[Start of section]

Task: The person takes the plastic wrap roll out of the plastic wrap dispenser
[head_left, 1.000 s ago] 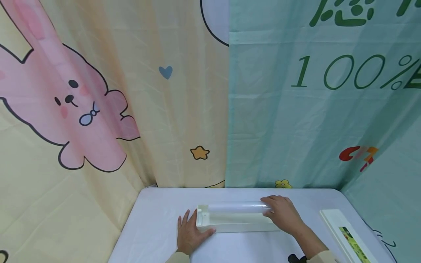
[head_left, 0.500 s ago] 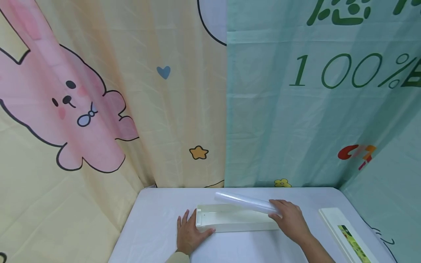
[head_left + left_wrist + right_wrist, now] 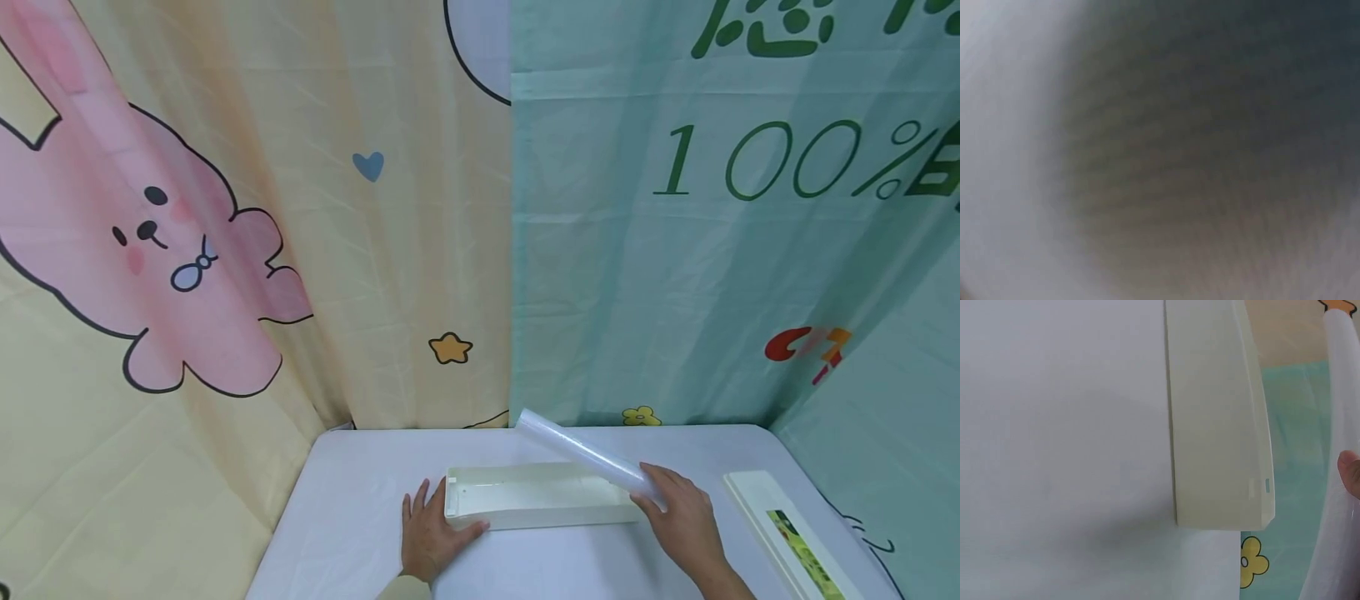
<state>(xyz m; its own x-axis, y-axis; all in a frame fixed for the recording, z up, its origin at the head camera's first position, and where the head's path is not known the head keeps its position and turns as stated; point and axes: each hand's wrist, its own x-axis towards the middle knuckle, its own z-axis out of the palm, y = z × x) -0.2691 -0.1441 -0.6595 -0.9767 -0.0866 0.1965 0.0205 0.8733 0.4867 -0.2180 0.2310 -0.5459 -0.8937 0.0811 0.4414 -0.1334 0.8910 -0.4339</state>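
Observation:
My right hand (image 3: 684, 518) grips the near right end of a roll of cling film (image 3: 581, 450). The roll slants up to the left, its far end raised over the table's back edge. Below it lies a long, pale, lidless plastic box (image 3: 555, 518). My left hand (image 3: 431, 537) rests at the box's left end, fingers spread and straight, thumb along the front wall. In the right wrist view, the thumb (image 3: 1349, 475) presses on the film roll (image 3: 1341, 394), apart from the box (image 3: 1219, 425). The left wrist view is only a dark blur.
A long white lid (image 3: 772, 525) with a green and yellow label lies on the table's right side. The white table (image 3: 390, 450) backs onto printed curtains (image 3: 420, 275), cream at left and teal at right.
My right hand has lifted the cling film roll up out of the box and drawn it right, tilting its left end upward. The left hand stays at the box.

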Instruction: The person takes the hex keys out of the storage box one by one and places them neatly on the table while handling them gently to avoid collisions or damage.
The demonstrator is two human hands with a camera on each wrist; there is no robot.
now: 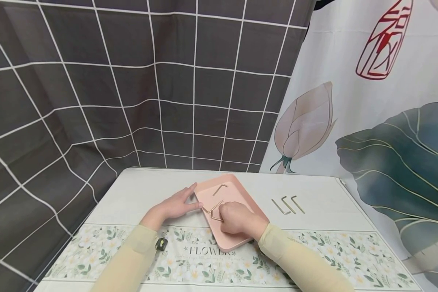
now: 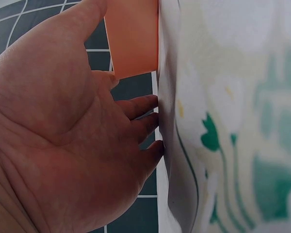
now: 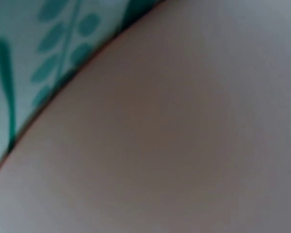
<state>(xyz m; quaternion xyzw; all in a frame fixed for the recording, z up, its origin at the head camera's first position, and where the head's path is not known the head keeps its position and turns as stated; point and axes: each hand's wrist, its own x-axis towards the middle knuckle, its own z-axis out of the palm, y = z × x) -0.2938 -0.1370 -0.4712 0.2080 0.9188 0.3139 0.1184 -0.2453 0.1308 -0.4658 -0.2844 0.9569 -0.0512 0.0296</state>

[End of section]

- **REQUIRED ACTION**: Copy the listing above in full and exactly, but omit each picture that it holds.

- **RESPONSE BOX**:
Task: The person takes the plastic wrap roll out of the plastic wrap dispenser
[head_left, 1.000 s ago] 
[head_left, 0.500 s ago] 
[head_left + left_wrist + right_wrist, now] 
<state>(xyz m; its own x-axis, y-axis; all in a frame fixed for the recording, z up, its origin at the head camera's first position, and where the head's path is not known the head keeps its position and turns as stated; point and axes: each hand's wrist, its own x-axis towards the middle knuckle, its own z-axis out of the palm, y = z × x) -0.2691 -0.1441 -0.6595 -0.9767 -0.0866 0.1965 0.0205 0.8733 0.4867 -0.2180 0.2310 -0.5459 -0.8937 0.0811 0.4414 -0.1334 0.8910 -0.4339</state>
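Observation:
My right hand (image 3: 684, 518) grips the near right end of a roll of cling film (image 3: 581, 450). The roll slants up to the left, its far end raised over the table's back edge. Below it lies a long, pale, lidless plastic box (image 3: 555, 518). My left hand (image 3: 431, 537) rests at the box's left end, fingers spread and straight, thumb along the front wall. In the right wrist view, the thumb (image 3: 1349, 475) presses on the film roll (image 3: 1341, 394), apart from the box (image 3: 1219, 425). The left wrist view is only a dark blur.
A long white lid (image 3: 772, 525) with a green and yellow label lies on the table's right side. The white table (image 3: 390, 450) backs onto printed curtains (image 3: 420, 275), cream at left and teal at right.
My right hand has lifted the cling film roll up out of the box and drawn it right, tilting its left end upward. The left hand stays at the box.
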
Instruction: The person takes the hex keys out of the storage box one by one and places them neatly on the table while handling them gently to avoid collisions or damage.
The demonstrator is two human hands with a camera on each wrist; there is no robot.
now: 
now: 
now: 
<state>(xyz m; quaternion xyzw; all in a frame fixed for the recording, z up, its origin at the head camera's first position, and where the head's path is not known the head keeps its position and turns as stated; point and axes: each hand's wrist, its own x-axis towards the middle knuckle, its own z-axis out of the palm, y = z × x) -0.2938 -0.1370 -0.4712 0.2080 0.9188 0.3139 0.1184 -0.2453 0.1308 -0.4658 -0.2844 0.9569 -0.0512 0.0296</state>

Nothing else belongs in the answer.